▶ Try it:
Show all the lines in the data below that include the word "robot".

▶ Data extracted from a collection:
========================================

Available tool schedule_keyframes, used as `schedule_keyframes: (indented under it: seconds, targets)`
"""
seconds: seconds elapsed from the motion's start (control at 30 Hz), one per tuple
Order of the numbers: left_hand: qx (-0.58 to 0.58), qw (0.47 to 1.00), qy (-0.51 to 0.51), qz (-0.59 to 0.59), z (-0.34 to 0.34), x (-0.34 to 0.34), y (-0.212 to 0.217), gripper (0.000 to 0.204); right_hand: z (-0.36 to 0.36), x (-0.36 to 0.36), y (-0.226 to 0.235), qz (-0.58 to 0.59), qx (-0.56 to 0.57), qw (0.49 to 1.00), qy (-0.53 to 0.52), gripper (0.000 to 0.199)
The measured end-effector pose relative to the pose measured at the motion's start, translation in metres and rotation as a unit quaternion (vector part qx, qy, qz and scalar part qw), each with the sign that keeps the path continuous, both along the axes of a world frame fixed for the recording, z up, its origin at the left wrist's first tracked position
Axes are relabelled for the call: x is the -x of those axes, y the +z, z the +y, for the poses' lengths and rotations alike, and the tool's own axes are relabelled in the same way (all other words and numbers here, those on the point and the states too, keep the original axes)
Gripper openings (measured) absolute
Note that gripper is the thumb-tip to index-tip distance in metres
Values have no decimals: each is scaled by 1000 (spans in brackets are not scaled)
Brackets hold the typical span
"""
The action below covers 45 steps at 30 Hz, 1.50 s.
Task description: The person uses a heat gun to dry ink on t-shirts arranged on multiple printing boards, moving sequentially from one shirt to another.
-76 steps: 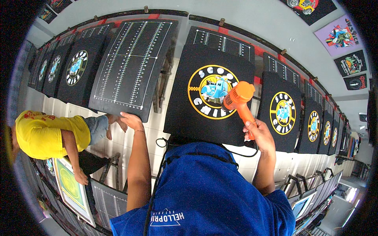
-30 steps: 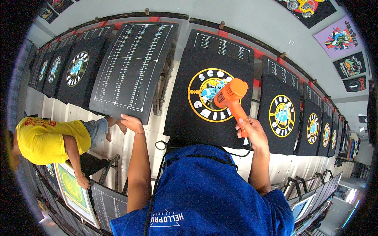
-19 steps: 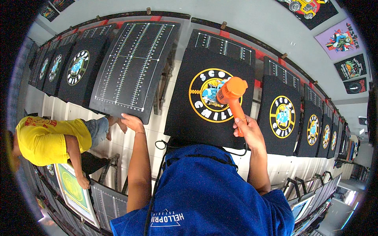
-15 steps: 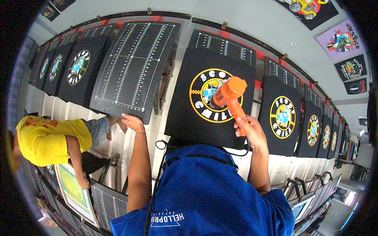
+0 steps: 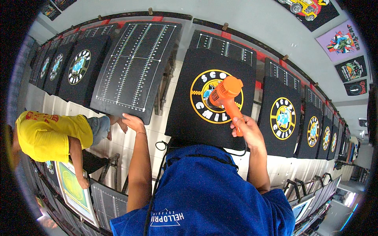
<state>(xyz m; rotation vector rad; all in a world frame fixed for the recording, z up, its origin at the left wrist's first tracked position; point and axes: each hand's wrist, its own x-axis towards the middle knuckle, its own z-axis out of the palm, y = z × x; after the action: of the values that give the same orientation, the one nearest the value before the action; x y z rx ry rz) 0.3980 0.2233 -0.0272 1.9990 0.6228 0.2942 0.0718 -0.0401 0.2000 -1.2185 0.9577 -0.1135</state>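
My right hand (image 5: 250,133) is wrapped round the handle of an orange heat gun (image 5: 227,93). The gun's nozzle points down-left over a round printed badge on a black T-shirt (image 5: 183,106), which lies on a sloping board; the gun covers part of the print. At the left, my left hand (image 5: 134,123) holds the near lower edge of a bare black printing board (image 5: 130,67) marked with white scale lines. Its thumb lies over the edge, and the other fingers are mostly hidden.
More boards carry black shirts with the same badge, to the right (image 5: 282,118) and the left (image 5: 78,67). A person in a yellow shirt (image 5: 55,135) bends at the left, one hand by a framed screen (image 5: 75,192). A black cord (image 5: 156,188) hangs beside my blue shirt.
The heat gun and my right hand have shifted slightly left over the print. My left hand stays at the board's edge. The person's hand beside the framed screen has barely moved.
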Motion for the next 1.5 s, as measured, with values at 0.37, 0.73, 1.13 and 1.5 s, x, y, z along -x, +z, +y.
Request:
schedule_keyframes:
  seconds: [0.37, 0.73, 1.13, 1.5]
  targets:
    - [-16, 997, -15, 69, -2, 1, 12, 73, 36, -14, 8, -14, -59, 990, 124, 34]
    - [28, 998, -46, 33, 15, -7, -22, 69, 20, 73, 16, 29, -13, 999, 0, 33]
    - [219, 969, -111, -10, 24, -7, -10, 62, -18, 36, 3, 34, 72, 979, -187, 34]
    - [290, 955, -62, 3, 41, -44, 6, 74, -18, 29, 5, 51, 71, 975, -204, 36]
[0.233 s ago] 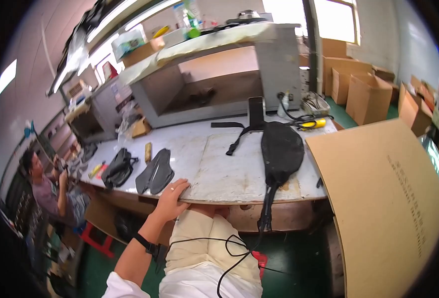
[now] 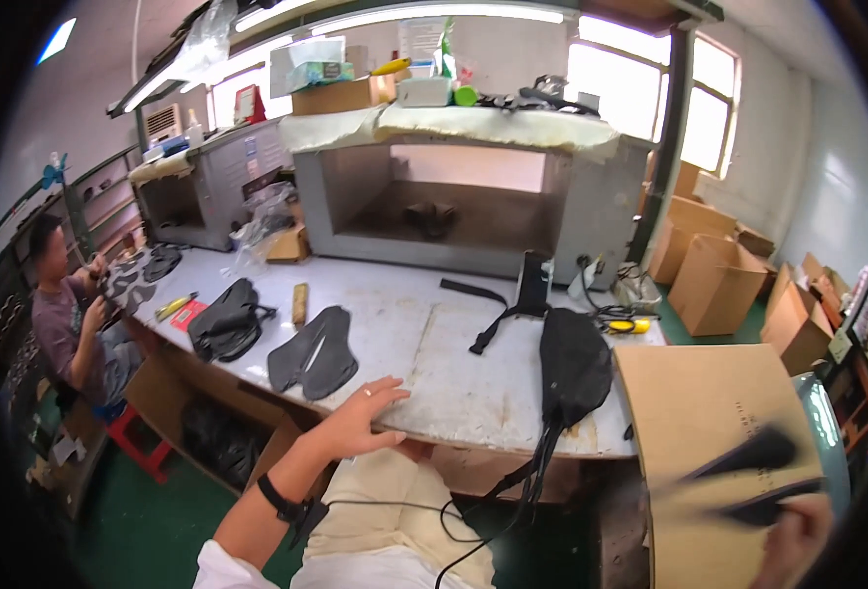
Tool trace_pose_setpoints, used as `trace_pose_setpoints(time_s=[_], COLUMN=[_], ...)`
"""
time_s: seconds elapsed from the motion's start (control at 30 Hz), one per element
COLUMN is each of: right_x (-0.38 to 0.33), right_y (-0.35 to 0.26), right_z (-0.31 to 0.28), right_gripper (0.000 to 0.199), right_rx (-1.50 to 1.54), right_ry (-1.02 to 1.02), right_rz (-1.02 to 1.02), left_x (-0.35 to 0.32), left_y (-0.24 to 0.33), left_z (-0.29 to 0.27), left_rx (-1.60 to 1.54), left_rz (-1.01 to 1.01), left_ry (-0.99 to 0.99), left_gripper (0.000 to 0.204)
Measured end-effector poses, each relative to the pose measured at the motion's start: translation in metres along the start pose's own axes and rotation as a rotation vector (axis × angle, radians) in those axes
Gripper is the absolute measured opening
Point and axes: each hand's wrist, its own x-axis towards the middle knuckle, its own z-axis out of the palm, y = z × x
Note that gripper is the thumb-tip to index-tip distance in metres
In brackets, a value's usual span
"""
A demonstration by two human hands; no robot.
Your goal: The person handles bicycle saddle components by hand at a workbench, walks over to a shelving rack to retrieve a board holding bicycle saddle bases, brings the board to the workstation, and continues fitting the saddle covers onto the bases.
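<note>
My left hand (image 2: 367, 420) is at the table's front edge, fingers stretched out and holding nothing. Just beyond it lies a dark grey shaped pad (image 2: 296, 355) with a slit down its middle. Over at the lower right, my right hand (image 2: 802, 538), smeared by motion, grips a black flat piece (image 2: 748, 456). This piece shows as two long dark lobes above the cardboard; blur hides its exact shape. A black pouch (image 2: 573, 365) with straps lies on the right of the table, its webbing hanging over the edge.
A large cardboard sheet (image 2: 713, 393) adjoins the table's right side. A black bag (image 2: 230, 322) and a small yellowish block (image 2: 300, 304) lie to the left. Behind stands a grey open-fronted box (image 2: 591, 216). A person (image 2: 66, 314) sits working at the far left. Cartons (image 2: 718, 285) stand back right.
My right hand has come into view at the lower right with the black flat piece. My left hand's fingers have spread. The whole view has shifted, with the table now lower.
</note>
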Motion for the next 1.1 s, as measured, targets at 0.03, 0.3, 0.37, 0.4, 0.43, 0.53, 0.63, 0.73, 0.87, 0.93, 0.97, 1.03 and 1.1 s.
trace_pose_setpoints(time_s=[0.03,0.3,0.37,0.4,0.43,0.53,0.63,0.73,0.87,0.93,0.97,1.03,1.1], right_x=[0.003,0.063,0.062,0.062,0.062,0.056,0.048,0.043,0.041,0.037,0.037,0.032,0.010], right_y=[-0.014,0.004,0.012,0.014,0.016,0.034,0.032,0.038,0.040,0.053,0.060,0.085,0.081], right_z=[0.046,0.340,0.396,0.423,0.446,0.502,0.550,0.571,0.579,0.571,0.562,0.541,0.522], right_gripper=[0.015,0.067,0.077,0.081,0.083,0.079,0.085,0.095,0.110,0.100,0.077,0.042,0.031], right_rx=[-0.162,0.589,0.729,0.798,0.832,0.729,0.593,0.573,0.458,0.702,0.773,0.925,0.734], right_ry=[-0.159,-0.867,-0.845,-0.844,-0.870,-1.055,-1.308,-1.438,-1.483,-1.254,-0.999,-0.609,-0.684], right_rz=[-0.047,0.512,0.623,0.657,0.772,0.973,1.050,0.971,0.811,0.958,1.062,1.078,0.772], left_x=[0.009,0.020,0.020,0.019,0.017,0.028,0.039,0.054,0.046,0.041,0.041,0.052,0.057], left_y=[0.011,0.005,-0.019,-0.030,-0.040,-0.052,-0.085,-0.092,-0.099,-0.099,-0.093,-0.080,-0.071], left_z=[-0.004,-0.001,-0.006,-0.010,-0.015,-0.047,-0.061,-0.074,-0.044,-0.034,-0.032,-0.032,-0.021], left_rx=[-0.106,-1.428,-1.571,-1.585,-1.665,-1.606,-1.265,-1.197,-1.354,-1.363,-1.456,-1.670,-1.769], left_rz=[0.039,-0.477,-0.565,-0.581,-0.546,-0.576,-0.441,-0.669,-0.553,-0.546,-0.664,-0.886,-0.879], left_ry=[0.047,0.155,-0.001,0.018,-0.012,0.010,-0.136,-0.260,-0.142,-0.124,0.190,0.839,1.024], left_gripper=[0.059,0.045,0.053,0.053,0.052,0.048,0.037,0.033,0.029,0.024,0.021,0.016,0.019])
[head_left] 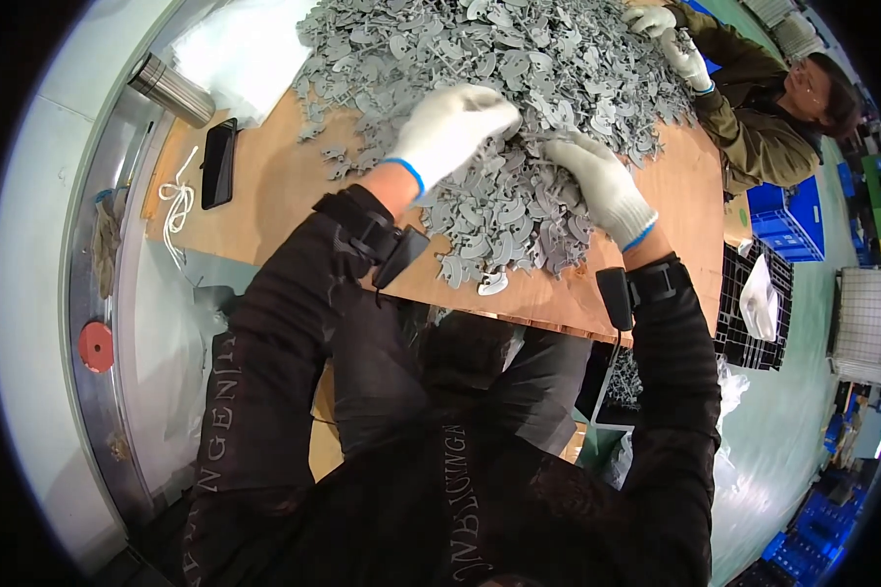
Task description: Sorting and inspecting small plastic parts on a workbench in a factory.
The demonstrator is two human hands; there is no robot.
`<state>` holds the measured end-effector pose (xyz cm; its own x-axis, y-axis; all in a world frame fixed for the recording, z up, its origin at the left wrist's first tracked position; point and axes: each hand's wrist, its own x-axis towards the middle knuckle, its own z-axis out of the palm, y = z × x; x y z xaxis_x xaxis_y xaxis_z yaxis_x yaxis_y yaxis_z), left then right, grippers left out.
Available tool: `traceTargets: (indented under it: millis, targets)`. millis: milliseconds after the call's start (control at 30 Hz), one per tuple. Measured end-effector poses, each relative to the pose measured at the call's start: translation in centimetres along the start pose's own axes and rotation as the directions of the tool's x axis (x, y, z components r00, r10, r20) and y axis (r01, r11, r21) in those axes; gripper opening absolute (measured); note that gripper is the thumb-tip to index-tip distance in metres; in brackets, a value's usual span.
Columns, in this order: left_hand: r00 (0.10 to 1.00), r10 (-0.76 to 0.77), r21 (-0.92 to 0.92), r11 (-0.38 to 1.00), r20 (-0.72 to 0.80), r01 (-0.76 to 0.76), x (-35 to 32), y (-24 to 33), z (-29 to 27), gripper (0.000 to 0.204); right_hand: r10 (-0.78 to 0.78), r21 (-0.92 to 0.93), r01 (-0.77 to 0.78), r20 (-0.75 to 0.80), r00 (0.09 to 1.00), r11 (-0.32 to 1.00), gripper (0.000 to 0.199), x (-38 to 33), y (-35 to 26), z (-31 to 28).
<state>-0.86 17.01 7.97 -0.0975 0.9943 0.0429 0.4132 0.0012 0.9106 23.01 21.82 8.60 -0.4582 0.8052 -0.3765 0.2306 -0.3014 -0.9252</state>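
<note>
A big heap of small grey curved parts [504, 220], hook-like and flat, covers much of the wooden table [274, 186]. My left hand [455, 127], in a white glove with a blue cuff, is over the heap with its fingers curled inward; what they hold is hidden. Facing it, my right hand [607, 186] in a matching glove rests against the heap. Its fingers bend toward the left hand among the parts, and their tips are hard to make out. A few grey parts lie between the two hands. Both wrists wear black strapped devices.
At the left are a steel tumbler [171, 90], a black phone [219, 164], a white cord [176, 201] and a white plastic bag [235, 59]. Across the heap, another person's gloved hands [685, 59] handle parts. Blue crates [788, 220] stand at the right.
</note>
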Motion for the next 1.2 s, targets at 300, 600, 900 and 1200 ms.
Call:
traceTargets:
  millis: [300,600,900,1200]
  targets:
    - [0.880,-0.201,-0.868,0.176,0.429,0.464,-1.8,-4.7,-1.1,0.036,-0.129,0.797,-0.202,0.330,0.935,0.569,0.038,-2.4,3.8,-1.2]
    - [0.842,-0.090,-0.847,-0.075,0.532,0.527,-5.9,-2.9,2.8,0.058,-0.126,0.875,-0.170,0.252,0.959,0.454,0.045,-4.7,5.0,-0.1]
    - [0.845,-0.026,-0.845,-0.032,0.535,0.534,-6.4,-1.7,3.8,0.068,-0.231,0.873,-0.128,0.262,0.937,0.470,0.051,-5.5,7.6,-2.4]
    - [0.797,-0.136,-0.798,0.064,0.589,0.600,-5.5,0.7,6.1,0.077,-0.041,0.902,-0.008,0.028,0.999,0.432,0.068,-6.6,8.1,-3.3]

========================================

▶ Finished task:
A demonstration by two human hands; no robot.
The demonstrator is two human hands; there is no robot.

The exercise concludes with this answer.